ACTIVITY:
Everything in the listing must be repeated exactly, apart from the images.

DATA EXTRACT:
=== Section Start ===
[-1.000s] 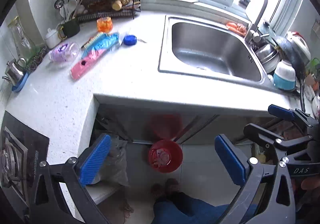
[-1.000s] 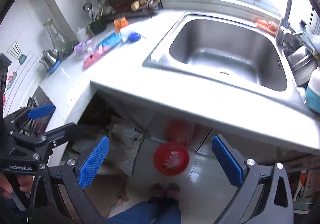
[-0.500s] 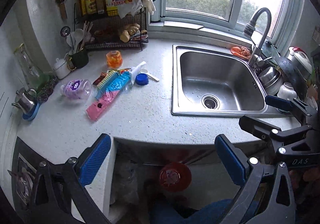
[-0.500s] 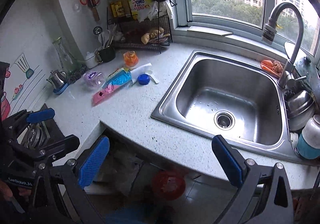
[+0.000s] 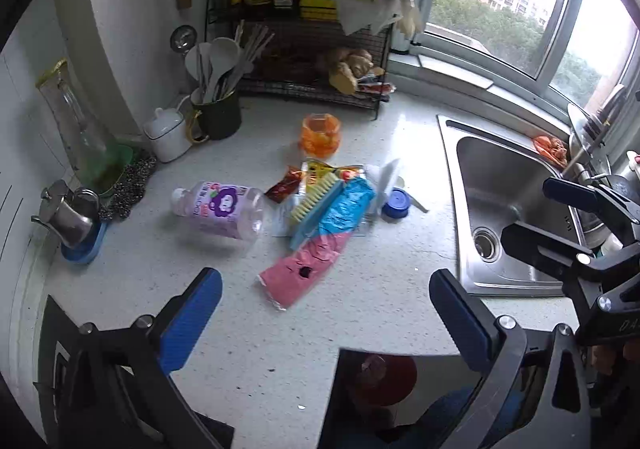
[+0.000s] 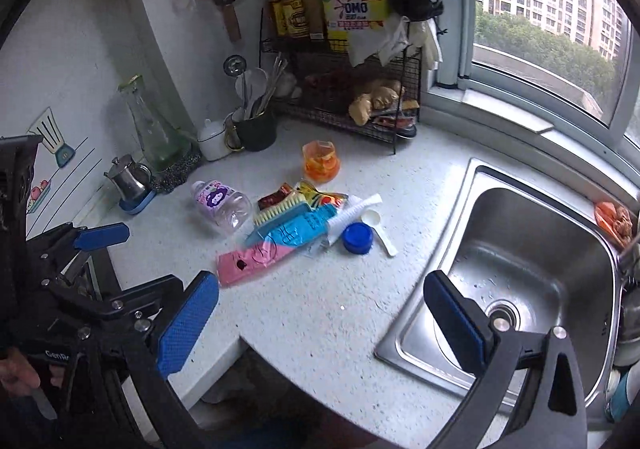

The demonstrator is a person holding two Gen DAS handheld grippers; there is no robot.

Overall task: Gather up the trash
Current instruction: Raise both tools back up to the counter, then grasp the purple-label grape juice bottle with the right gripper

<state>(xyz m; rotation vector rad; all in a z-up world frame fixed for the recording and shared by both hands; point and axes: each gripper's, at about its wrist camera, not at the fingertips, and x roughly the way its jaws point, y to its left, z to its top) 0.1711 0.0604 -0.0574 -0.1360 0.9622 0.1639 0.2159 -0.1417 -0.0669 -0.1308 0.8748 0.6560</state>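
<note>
A heap of litter lies mid-counter: a pink and blue wrapper (image 5: 316,257) (image 6: 272,245), a clear bottle with a purple label (image 5: 222,211) (image 6: 220,205) on its side, a blue cap (image 5: 395,203) (image 6: 358,237), snack wrappers (image 5: 320,173) (image 6: 316,197), an orange cup (image 5: 320,135) (image 6: 321,163) and a scrub brush (image 5: 316,197) (image 6: 280,215). My left gripper (image 5: 324,317) hovers open over the counter's front, nearer than the pink wrapper. My right gripper (image 6: 320,325) is open too, over the counter edge beside the sink. A red bin (image 5: 384,373) sits on the floor below.
A steel sink (image 6: 520,277) (image 5: 504,209) fills the right. A wire rack (image 6: 340,89) with bottles and yellow detergent stands at the back. A utensil cup (image 5: 216,113), white pot (image 5: 166,133), glass carafe (image 5: 76,121) and small steel jug (image 5: 66,213) line the left wall. A stove corner (image 5: 52,329) lies front left.
Both grippers have risen from looking under the counter toward the floor bin to above the countertop, and moved closer to the litter heap. Both stay open.
</note>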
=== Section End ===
ANSWER TO THE PROBLEM:
[-1.000s] 
[-1.000s] 
[-0.500s] 
[-0.500s] 
[+0.000s] 
[+0.000s] 

The demonstrator is a person holding two Gen DAS handheld grippers; there is no robot.

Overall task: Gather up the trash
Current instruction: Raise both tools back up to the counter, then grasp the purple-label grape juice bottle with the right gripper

<state>(xyz m; rotation vector rad; all in a z-up world frame fixed for the recording and shared by both hands; point and axes: each gripper's, at about its wrist camera, not at the fingertips, and x roughly the way its jaws point, y to its left, z to its top) 0.1711 0.0604 -0.0574 -0.1360 0.9622 0.1639 0.2159 -0.1417 -0.0669 -0.1308 0.8748 0.6560</state>
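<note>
A heap of litter lies mid-counter: a pink and blue wrapper (image 5: 316,257) (image 6: 272,245), a clear bottle with a purple label (image 5: 222,211) (image 6: 220,205) on its side, a blue cap (image 5: 395,203) (image 6: 358,237), snack wrappers (image 5: 320,173) (image 6: 316,197), an orange cup (image 5: 320,135) (image 6: 321,163) and a scrub brush (image 5: 316,197) (image 6: 280,215). My left gripper (image 5: 324,317) hovers open over the counter's front, nearer than the pink wrapper. My right gripper (image 6: 320,325) is open too, over the counter edge beside the sink. A red bin (image 5: 384,373) sits on the floor below.
A steel sink (image 6: 520,277) (image 5: 504,209) fills the right. A wire rack (image 6: 340,89) with bottles and yellow detergent stands at the back. A utensil cup (image 5: 216,113), white pot (image 5: 166,133), glass carafe (image 5: 76,121) and small steel jug (image 5: 66,213) line the left wall. A stove corner (image 5: 52,329) lies front left.
Both grippers have risen from looking under the counter toward the floor bin to above the countertop, and moved closer to the litter heap. Both stay open.
</note>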

This answer is complete as written.